I can see the downfall of having all the servers tied to one service, but
our client has uhmmm ... Difficulties dealing with their three servers let
alone three services.
I agree that starting the rmi programtically would be a great alternative
and then I could work w/ the JSW.
Once again, thanks for your input!
:)
sra
-----Original Message-----
From: Leif Mortenson [mailto:le...@ta...]
Sent: Thursday, April 14, 2005 12:23 AM
To: Stacey Acosta; Wrapper User List
Subject: [Wrapper-user] Re: RMI
Stacey,
The Wrapper user list is a better place for these questions. :-)
The Wrapper only supports the execution of a single JVM per Wrapper
instance. If you want to have both an app and an rmiregistry then you would
need to either use two JVM/Wrappers or create the rmiregistry instance from
within your application.
The second is not as hard as it sounds. This is from an application that I
have which does the same. First you need to set a security manager:
if ( System.getSecurityManager() == null ) { System.setSecurityManager( new
RMISecurityManager() ); }
There is a lot of unrelated code in my program that you probably don't need,
but I think the guts of what you want are the following:
m_registry = LocateRegistry.createRegistry( m_port, m_rmiSocketFactory,
m_rmiSocketFactory ); getLogger().debug( " RMI registry created." );
// Now that we have a registry, bind the RemoteBackboneServer instance.

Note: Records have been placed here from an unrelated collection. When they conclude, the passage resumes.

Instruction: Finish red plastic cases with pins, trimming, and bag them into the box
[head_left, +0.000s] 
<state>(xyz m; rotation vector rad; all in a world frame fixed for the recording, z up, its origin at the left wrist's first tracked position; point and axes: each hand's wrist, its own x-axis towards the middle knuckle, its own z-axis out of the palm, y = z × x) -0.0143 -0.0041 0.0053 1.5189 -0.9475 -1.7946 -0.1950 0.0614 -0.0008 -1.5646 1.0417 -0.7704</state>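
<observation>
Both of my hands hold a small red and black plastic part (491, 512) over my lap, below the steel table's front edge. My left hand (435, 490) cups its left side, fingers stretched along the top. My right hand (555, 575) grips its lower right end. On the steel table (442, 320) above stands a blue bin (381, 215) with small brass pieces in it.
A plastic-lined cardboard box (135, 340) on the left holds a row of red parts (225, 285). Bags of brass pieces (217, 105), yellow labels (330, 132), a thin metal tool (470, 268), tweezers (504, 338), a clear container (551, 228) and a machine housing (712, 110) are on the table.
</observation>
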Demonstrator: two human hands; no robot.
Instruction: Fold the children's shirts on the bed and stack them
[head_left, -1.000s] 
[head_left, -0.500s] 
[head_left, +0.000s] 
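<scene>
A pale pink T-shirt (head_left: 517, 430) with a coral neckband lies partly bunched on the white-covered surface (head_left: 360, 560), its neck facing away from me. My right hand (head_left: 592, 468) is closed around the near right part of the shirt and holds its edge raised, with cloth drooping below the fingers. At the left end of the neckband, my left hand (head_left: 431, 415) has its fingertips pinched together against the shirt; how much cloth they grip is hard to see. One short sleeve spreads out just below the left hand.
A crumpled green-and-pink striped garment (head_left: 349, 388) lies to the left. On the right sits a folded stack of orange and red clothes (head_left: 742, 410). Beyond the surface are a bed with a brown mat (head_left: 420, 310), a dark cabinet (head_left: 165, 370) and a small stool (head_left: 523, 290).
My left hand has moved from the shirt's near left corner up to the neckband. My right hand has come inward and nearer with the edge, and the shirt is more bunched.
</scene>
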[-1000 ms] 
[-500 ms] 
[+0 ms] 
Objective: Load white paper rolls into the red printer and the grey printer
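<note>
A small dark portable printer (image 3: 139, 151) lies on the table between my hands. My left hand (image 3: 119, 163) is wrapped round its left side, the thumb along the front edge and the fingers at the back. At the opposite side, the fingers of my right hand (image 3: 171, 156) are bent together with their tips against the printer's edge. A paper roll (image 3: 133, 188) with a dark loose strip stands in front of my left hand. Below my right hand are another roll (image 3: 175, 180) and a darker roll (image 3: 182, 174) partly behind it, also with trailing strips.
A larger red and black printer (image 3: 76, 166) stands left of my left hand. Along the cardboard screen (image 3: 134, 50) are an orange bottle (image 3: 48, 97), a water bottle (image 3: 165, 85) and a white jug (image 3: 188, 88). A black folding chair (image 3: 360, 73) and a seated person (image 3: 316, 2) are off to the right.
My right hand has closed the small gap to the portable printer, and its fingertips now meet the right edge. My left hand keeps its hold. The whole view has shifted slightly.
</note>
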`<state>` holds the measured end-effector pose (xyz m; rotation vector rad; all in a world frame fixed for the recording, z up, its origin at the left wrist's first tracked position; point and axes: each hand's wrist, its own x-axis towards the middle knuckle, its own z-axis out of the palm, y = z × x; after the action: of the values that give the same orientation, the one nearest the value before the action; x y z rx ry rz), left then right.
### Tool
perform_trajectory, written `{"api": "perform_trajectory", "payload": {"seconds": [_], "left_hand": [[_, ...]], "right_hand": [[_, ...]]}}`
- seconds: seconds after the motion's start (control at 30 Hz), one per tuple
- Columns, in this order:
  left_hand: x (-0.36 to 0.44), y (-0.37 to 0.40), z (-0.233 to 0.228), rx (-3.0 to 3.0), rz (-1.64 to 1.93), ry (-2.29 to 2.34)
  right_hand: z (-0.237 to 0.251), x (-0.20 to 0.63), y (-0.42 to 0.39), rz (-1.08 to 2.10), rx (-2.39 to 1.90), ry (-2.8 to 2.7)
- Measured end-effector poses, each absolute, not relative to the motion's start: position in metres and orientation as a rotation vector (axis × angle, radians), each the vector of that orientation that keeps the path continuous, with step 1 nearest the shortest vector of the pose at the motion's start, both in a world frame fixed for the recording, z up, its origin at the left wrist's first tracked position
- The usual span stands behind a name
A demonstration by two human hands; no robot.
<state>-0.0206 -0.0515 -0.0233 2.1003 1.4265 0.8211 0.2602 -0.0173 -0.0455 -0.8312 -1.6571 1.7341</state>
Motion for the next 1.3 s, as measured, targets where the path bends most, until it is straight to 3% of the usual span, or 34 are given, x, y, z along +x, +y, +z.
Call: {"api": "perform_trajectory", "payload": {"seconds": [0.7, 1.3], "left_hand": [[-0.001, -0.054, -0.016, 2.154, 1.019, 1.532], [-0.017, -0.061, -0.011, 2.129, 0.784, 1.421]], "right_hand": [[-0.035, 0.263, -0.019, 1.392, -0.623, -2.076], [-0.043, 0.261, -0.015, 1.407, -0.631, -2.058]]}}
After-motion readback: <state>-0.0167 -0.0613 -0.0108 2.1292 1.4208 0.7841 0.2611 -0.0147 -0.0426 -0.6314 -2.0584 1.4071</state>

getLogger().debug( "Binding master server instance..." ); m_registry.rebind(
MASTER_NAME, m_remoteServer );
Variable description. m_port is the RMI port to use. m_rmiSocketFactory is a
custom RMISocketFactory implementation that lets me handle socket timeouts.
m_remoteServer is a UnicastRemoteObject subclass instance that represents
the application to the RMI world.
Cheers,
Leif
Stacey Acosta wrote:
> Hello Leif,
> Short of creating two services (one for the app and one for
> rmiregistry), does JSW support rmi? I haven't found any documentation
> on the site nor have I seen any information about it in either the
> user or support mailing lists.
> If it does and there is some documentation, could you point me to it?